I Fondi d’investimento fortunatamente mostrano più cautela e ragionevolezza sugli sviluppi di questa “messa al bando” della sostenibilità, dell’inclusione e diversity (se escludiamo BlackRock altro paladino degli investimenti ESG e che ora fa marcia indietro) e dunque sul ruolo delle donne nei CdA (fondi ETF) a valorizzazione della diversity come fonte di creatività per attrarre investimenti e talenti. Anche perché i Fondi sono più aperti ad azionariati diffusi e plurali e operano in mercati multinazionali compresa l’Europa in particolare. Ma che ne sarà delle B-Corp cresciute negli ultimi 20 anni ? Tuttavia il quadro normativo americano darà ai tribunali materiale su cui lavorare per resistere a queste discriminazioni sui luoghi di lavoro compatibili con la CSR e gli investimenti ESG. Cosi come la normativa europea e in particolare gli aggiornamenti con la direttiva 2022/2381 recepita anche dall’Italia o la 2023/970 che mira a promuovere la parità di remunerazione tra uomo e donna.

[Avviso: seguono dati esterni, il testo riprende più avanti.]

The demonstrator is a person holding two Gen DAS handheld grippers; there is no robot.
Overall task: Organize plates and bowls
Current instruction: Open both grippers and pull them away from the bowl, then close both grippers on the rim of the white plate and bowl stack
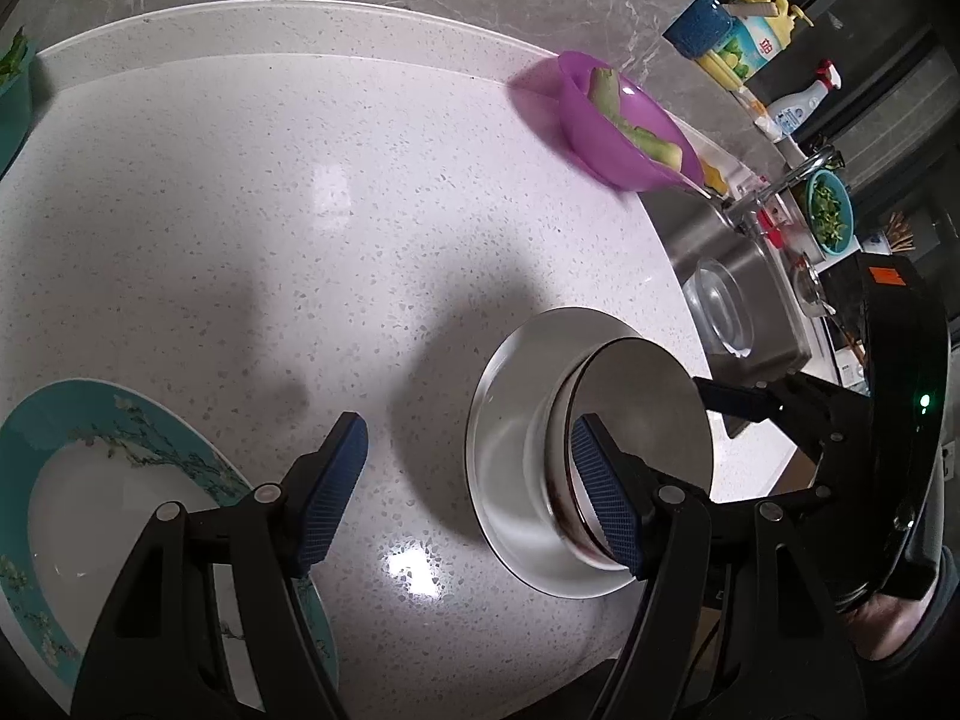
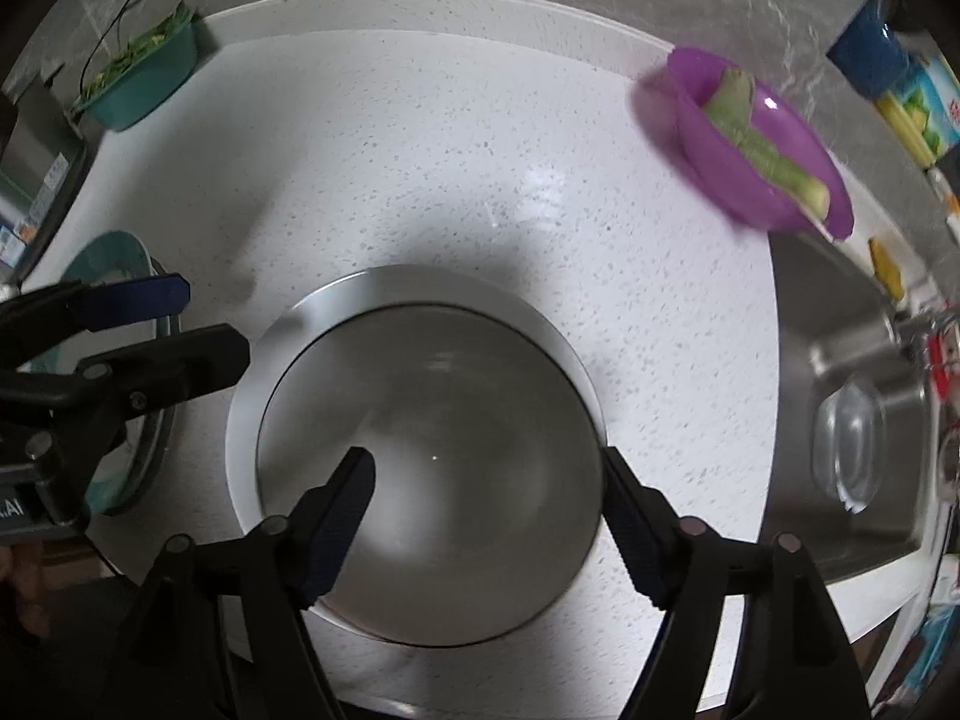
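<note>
right gripper [image 2: 489,516]: fingers apart astride round steel bowl [image 2: 429,450] | bowl sits in white plate [image 2: 252,396] | white speckled bench [image 2: 420,168]

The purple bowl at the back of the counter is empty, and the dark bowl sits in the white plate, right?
Not quite. The purple bowl isn't empty: pale green vegetable pieces lie in it, as the right wrist view shows. The rest holds: it stands at the back of the counter, and the dark bowl does sit in the white plate.

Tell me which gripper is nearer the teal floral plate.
Left. The left gripper hangs right beside the teal floral plate; the right gripper is off over the bowl, which sits on a white plate.
</note>
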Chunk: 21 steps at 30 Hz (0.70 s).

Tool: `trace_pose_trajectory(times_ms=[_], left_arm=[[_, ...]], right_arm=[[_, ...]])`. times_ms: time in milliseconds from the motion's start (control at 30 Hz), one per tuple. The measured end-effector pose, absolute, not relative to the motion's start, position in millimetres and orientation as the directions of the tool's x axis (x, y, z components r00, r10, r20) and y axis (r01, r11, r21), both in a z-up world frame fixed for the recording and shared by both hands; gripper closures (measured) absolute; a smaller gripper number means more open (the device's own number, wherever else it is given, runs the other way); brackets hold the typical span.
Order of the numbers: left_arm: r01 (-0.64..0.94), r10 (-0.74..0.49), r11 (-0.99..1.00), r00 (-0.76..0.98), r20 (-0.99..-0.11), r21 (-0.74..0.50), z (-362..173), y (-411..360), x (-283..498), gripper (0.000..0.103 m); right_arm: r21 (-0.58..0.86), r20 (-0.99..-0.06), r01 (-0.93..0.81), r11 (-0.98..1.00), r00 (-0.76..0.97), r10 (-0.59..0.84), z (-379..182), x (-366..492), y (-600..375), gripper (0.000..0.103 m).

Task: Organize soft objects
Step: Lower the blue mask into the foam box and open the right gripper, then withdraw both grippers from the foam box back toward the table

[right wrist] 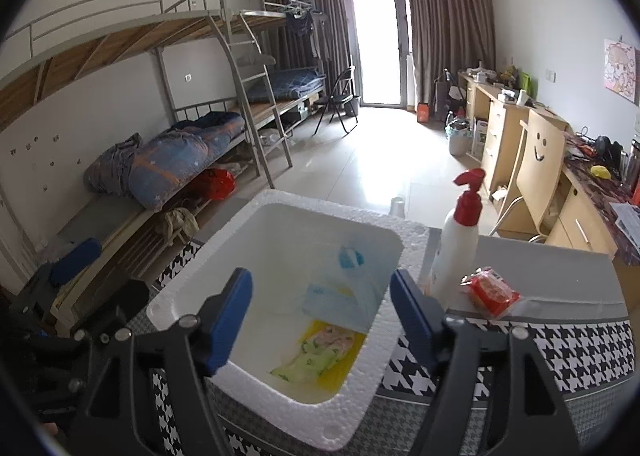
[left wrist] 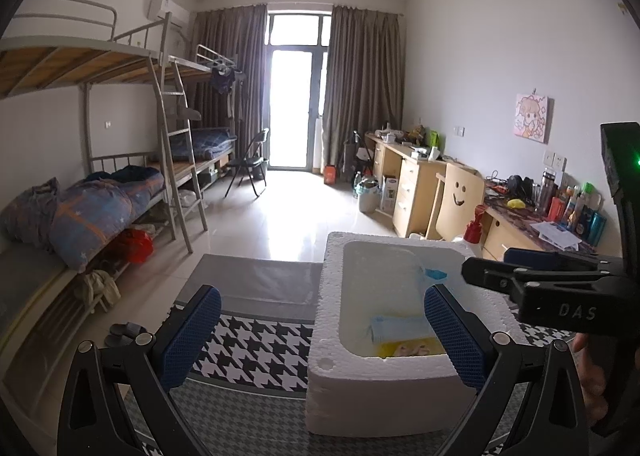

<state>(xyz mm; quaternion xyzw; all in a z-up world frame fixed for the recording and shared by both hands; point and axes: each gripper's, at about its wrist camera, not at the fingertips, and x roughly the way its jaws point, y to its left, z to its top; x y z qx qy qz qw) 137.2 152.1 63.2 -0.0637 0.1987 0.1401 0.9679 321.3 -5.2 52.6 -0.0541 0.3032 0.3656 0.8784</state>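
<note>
Left gripper (left wrist: 322, 330): fingers spread wide, empty, held at the near left side of the foam box (right wrist: 192, 292). Box contents, near to far: yellow-green packet (right wrist: 320, 356), pale blue pack (right wrist: 332, 302), clear bag with a blue piece (right wrist: 352, 258). Right gripper (right wrist: 320, 316): fingers also apart, holding nothing, over the box opening. Right of the box on the desk (right wrist: 560, 264): pump bottle (right wrist: 456, 252), then a red packet (right wrist: 492, 292) not yet binned. Judged mostly done; red packet looks left.

We note a shared dorm room: metal bunk beds (left wrist: 120, 127) at left, wooden desks (left wrist: 416, 179) along the right wall, curtained balcony door (left wrist: 294, 95) at centre.
</note>
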Motion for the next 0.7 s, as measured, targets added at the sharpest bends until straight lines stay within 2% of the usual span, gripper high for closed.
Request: trace_pose_trajectory(times_ms=[200, 467, 700], left_arm=[[-0.291, 0.245, 0.955, 0.886, -0.393, -0.059, 66.4, 149.3, 136.2, 0.001], [-0.284, 0.243, 0.957, 0.894, -0.377, -0.055, 70.5, 140.7, 133.0, 0.001], [-0.277, 0.241, 0.959, 0.899, -0.366, -0.05, 74.2, 133.9, 130.1, 0.001]], right_arm=[[0.129, -0.55, -0.666, 0.735, 0.569, 0.612, 57.1, 318.7, -15.0, 0.027], [0.104, -0.504, -0.659, 0.745, 0.611, 0.61, 64.2, 308.6, -25.3, 0.012], [0.102, -0.474, -0.654, 0.749, 0.63, 0.615, 69.0, 303.3, -34.9, 0.011]])
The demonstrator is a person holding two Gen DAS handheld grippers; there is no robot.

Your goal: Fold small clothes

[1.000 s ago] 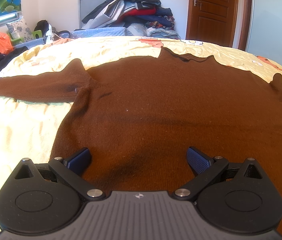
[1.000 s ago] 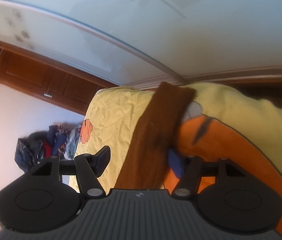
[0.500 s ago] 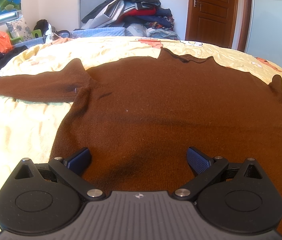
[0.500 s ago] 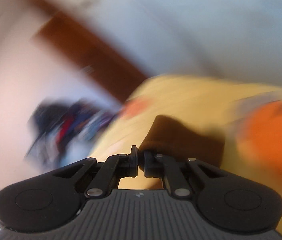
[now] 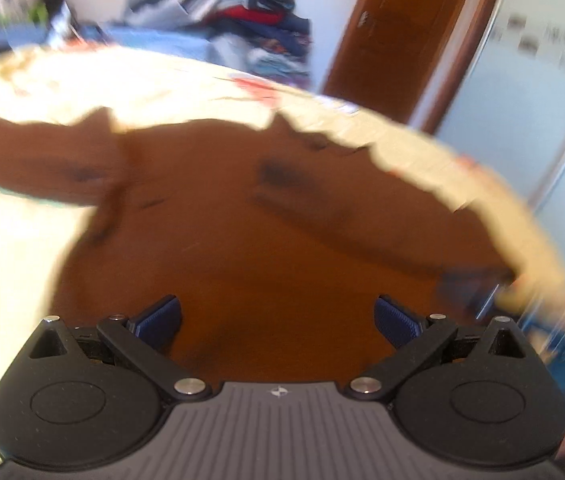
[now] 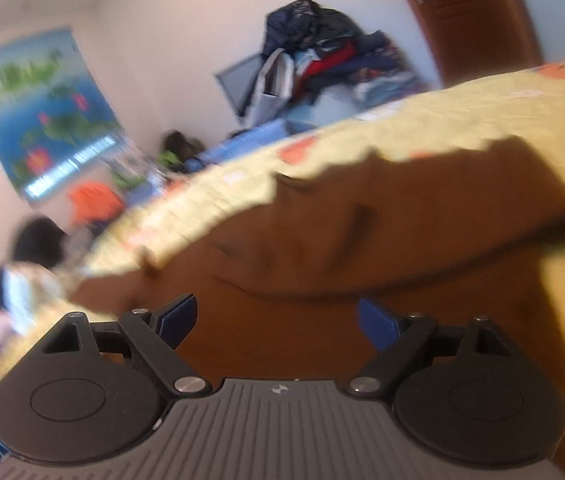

E a cui dovranno adeguarsi anche le multinazionali USA che operano nell’UE per esempio con l’obiettivo della direttiva 28/12/2024 che stabilisce che il 40% dei posti di Amministratore senza incarichi esecutivi e il 33% del totale dei posti di Amministratore sia occupato dal sesso sotto-rappresentato, cioè le donne. Tutto questo per segnalare che la ratio di queste norme anti-discriminazione e a favore della diversity non è tanto (o non solo) di tipo etico ma di efficienza ed efficacia delle organizzazioni d’impresa facendo recruitment del personale senza alcuna discriminazione verso minoranze e guardando solamente al merito e alla varietà come fonte di produttività, creatività e intelligenza collettiva. Tutto questo è segnalato da molteplici ricerche sulle performance differenziali tra imprese inclusive e non in tutto il mondo e svolte da prestigiose università americane come Harvard Business School e Sloan Management School da oltre 30 anni. Sottolineando le superiori performance di medio-lungo-periodo delle prime sulle seconde guardando al potenziale di diversity e di sostenibilità sia nelle quotate che nelle non quotate e che trovano ampie conferme anche in Europa. Anche se a Bruxelles si va verso una semplificazione delle norme di due diligence allungando i tempi di valutazione da 1 a 5 anni nell’ambito del Green Deal, in particolare con la direttiva Csddd – Corporate Social due Diligence Directive (EU-2024/1760), comunque a sostegno e a difesa dei diritti dei lavoratori e della sostenibilità nelle filiere globali dal tessile all’alimentare al meccanico all’IT guardando alle aree più carenti come segnala l’OCSE in Asia e in quella Orientale per l’elettronica e in America Latina per alimenti, carni e bevande. Non la scure trumpiana ma una semplificazione burocratica allungando i tempi di verifica senza spegnere nessuna luce ma “guidando” ordinatamente le greggi verso un capitalismo democratico e inclusivo, e con leadership umanistiche, più efficienti, creative e anche felici.